== Work required ==
Check every line of the entries below for the word "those", then give only the number of lines that have it.

== Records for the exercise ==
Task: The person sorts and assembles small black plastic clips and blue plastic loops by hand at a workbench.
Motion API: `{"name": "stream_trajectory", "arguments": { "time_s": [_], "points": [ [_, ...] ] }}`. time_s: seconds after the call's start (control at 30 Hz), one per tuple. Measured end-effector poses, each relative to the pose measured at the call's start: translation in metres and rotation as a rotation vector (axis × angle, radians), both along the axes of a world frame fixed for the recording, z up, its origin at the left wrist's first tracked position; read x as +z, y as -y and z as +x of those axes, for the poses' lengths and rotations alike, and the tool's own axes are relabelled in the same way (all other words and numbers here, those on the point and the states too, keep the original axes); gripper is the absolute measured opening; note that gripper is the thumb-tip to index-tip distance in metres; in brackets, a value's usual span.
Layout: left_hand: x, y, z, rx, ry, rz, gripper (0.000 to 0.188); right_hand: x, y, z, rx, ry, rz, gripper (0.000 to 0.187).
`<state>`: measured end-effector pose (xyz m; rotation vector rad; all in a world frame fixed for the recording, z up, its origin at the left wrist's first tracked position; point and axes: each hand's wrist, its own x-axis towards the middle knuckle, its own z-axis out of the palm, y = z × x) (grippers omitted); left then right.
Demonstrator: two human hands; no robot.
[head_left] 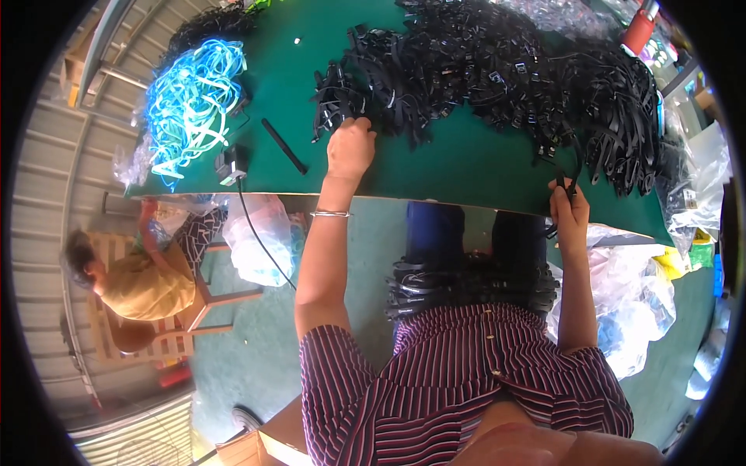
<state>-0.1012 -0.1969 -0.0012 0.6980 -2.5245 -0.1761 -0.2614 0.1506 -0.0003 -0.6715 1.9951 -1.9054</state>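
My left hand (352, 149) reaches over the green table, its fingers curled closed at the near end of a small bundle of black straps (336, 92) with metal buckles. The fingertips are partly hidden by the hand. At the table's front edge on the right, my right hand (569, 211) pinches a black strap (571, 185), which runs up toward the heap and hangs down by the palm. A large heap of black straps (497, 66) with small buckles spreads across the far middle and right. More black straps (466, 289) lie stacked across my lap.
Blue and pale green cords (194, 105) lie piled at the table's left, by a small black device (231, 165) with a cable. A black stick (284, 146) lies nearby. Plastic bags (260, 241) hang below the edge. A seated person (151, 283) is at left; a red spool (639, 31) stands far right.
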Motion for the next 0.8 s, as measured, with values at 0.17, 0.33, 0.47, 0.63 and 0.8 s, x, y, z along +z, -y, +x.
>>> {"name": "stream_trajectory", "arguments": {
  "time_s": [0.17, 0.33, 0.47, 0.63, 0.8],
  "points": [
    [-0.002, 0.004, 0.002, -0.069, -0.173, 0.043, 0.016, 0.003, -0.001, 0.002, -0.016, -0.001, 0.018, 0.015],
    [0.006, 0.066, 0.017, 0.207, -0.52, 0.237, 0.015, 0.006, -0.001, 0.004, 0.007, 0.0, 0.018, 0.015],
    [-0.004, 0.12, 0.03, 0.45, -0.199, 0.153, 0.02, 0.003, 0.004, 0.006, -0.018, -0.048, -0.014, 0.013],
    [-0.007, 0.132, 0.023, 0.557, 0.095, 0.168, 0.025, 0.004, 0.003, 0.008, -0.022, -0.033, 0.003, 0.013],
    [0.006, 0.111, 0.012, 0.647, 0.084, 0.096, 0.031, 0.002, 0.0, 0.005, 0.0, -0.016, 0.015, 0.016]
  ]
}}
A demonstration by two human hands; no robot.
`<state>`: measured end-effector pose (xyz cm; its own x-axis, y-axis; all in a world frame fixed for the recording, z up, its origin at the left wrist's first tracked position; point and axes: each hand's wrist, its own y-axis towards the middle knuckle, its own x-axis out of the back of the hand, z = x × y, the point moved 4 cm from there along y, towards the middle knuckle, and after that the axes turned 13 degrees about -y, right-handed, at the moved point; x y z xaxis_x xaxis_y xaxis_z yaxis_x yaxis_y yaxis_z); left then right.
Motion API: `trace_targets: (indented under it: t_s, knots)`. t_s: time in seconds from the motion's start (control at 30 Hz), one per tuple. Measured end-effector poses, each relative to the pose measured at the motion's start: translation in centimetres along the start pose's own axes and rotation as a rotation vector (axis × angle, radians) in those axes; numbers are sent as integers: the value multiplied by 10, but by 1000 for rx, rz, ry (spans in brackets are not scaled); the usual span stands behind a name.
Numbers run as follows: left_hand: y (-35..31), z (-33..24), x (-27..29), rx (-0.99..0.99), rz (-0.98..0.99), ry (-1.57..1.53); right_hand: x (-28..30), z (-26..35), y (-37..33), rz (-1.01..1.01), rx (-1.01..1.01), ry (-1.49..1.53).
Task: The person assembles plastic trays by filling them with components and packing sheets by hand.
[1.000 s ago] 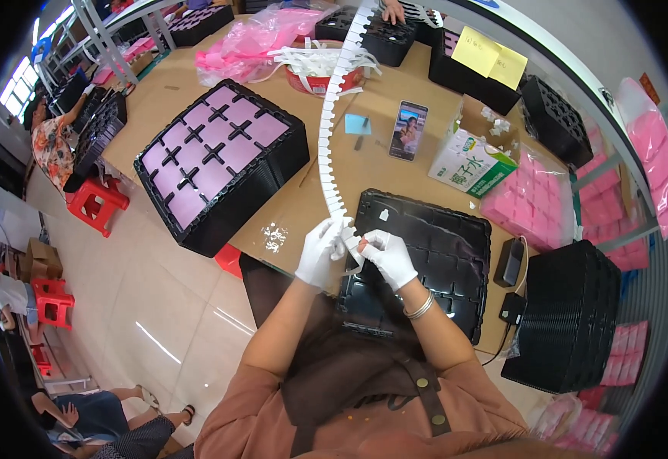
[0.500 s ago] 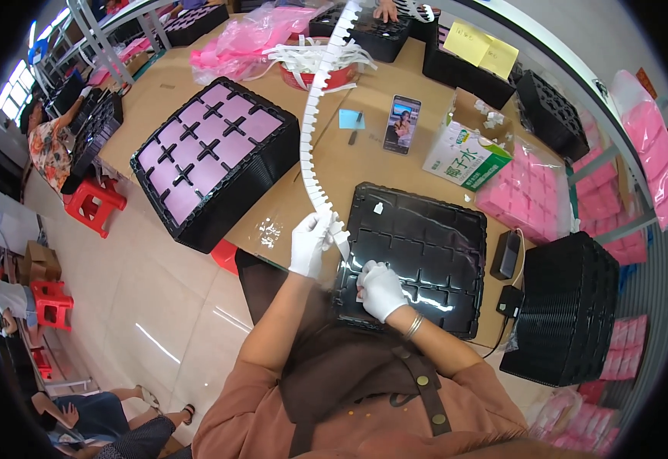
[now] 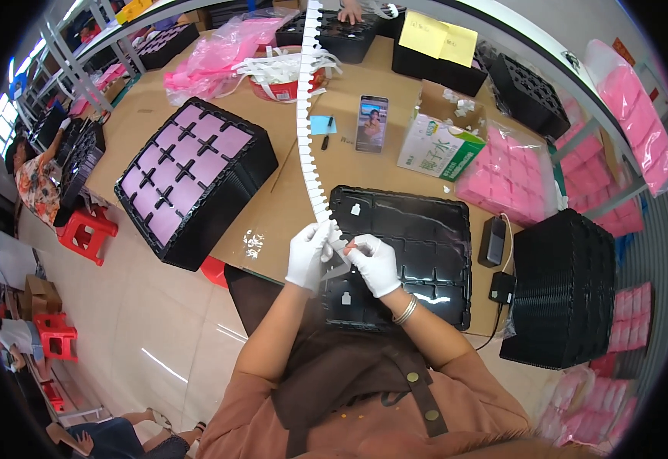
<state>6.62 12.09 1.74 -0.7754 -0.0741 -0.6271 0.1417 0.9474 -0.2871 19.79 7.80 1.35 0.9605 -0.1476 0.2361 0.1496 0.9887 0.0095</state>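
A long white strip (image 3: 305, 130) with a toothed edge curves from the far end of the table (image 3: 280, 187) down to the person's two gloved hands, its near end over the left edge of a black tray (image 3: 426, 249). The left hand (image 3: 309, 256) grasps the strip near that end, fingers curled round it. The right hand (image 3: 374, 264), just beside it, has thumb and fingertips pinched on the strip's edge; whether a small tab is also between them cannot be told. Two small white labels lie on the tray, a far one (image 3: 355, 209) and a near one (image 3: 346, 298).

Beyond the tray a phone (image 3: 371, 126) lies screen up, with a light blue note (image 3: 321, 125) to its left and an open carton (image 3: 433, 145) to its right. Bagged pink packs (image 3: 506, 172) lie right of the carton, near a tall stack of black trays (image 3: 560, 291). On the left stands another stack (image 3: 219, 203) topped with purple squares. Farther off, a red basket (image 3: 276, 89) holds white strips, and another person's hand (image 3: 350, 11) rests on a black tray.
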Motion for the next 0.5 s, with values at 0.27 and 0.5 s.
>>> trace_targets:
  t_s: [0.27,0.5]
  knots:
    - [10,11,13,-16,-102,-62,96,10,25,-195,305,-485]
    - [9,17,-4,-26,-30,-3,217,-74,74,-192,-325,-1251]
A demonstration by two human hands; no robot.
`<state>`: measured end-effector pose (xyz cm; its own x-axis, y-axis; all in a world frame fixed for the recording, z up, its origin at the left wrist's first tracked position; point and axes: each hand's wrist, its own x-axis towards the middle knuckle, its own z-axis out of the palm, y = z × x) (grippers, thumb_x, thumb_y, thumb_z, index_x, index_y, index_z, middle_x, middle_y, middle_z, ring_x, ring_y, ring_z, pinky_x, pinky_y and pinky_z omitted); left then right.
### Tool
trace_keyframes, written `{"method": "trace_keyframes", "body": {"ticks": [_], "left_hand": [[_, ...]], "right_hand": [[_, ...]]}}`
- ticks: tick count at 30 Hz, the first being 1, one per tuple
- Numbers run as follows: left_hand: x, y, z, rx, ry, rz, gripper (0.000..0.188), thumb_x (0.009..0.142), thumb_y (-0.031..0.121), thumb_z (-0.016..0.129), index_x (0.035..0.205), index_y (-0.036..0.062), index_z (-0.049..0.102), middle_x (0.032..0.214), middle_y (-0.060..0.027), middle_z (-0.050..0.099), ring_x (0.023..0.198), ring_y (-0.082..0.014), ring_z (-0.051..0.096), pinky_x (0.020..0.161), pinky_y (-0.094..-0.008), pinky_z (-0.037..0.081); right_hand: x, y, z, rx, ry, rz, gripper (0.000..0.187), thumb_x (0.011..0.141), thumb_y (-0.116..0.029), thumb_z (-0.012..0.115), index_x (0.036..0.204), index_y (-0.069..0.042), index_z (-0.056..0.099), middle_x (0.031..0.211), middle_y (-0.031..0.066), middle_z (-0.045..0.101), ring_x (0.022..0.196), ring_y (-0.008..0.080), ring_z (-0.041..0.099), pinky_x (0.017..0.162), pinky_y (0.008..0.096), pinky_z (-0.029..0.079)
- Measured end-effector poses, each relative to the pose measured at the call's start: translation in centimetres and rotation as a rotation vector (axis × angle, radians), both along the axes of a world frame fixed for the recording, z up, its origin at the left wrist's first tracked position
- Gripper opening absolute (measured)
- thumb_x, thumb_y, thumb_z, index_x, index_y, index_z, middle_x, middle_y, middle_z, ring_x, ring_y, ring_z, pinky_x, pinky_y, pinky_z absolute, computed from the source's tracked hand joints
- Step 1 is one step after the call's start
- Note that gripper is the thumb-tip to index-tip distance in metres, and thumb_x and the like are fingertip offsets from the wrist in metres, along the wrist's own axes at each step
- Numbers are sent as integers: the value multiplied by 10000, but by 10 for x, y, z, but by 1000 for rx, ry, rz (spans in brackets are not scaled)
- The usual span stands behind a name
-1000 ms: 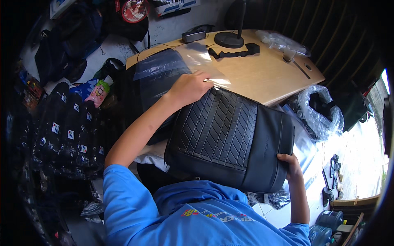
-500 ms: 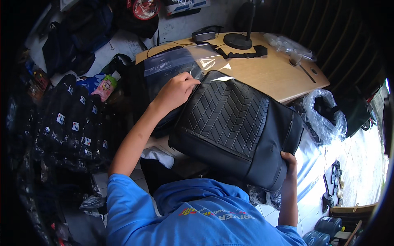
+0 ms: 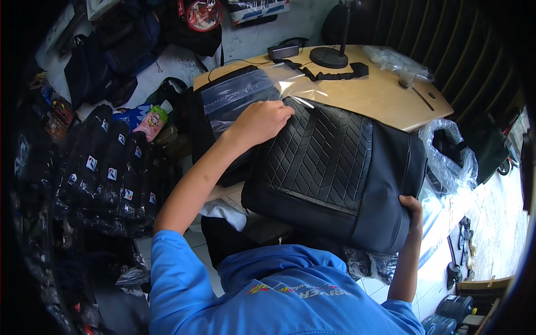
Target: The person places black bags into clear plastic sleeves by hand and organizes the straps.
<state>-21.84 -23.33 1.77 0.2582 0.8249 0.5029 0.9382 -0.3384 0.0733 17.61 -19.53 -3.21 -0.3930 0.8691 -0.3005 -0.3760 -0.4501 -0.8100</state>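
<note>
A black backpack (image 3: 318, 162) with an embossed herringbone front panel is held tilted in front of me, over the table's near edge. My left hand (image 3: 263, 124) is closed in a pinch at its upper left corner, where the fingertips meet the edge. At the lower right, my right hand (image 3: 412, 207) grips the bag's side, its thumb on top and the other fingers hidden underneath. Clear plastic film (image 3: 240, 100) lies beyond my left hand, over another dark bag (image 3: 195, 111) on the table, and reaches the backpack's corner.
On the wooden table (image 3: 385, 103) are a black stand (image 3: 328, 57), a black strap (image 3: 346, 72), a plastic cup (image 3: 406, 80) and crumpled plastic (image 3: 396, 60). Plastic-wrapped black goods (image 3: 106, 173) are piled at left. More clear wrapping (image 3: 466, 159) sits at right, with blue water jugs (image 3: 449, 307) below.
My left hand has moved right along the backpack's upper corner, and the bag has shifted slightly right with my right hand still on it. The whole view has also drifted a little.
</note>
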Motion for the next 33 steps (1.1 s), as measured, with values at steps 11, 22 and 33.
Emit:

== Output for this task ==
2